You probably know better than to click on links that download unknown files onto your computer. It turns out that uploading files can get you into trouble, too.

Today’s web browsers are much more powerful than earlier generations of browsers. They’re able to manipulate data within both the browser and the computer’s local file system. Users can send and receive email, listen to music or watch a movie within a browser with the click of a button.

Unfortunately, these capabilities also mean that hackers can find clever ways to abuse the browsers to trick you into letting ransomware lock up your files when you think that you’re simply doing your usual tasks online.

I’m a computer scientist who studies cybersecurity. My colleagues and I have shown how hackers can gain access to your computer’s files via the File System Access Application Programming Interface (API), which enables web applications in modern browsers to interact with the users’ local file systems.

The threat applies to Google’s Chrome and Microsoft’s Edge browsers but not Apple’s Safari or Mozilla’s Firefox. Chrome accounts for 65% of browsers used, and Edge accounts for 5%. To the best of my knowledge, there have been no reports of hackers using this method so far.

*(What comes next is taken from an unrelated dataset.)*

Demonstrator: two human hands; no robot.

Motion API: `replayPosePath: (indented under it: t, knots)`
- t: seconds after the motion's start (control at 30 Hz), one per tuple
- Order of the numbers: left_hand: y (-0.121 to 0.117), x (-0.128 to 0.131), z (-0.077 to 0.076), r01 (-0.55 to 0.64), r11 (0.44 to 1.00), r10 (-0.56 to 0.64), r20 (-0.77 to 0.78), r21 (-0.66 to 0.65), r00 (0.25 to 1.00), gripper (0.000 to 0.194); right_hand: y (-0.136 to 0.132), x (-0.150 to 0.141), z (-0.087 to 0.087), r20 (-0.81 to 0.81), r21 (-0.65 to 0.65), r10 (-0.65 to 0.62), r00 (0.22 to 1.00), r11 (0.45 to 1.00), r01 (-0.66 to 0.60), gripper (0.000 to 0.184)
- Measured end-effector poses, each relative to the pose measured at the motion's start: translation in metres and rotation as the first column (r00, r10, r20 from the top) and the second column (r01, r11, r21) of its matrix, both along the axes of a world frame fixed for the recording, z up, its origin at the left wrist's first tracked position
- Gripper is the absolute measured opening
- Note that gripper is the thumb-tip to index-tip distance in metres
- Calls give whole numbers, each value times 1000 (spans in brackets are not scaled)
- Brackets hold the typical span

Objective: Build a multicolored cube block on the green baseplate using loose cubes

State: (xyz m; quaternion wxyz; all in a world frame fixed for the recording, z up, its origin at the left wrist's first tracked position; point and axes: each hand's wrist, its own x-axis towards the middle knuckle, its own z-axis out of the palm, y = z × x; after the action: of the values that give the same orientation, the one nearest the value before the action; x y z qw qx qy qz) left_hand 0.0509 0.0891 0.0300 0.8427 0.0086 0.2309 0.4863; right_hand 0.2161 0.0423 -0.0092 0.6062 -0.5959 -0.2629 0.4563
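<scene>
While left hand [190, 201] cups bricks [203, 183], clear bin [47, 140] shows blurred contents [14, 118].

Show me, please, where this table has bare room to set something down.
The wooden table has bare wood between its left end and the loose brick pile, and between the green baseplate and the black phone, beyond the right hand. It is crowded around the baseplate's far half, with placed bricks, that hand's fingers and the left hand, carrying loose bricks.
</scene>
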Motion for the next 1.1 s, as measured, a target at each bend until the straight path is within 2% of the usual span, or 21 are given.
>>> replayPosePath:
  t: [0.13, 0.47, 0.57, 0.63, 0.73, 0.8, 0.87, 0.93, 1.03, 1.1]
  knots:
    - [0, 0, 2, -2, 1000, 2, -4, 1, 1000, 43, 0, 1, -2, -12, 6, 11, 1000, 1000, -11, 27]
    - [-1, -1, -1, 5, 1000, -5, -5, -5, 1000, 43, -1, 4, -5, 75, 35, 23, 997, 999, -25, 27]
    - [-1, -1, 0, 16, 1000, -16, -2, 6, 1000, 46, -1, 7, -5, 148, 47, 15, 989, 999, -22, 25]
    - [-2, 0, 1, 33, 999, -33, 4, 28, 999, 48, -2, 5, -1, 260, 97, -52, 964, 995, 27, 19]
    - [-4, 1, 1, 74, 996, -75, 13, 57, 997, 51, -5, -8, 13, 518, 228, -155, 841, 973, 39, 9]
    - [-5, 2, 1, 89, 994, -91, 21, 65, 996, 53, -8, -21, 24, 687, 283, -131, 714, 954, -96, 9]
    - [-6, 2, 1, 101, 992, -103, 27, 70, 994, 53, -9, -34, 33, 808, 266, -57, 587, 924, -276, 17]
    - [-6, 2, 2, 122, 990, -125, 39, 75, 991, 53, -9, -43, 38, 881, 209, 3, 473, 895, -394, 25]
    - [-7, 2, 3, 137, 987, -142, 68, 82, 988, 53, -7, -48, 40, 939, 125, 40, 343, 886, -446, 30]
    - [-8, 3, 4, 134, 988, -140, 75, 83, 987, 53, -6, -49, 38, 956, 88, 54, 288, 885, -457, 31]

My colleagues, who include a Google security researcher, and I have communicated with the developers responsible for the File System Access API, and they have expressed support for our work and interest in our approaches to defending against this kind of attack. We also filed a security report to Microsoft but have not heard from them.

Double-edged sword

Today’s browsers are almost operating systems unto themselves. They can run software programs and encrypt files. These capabilities, combined with the browser’s access to the host computer’s files – including ones in the cloud, shared folders and external drives – via the File System Access API creates a new opportunity for ransomware.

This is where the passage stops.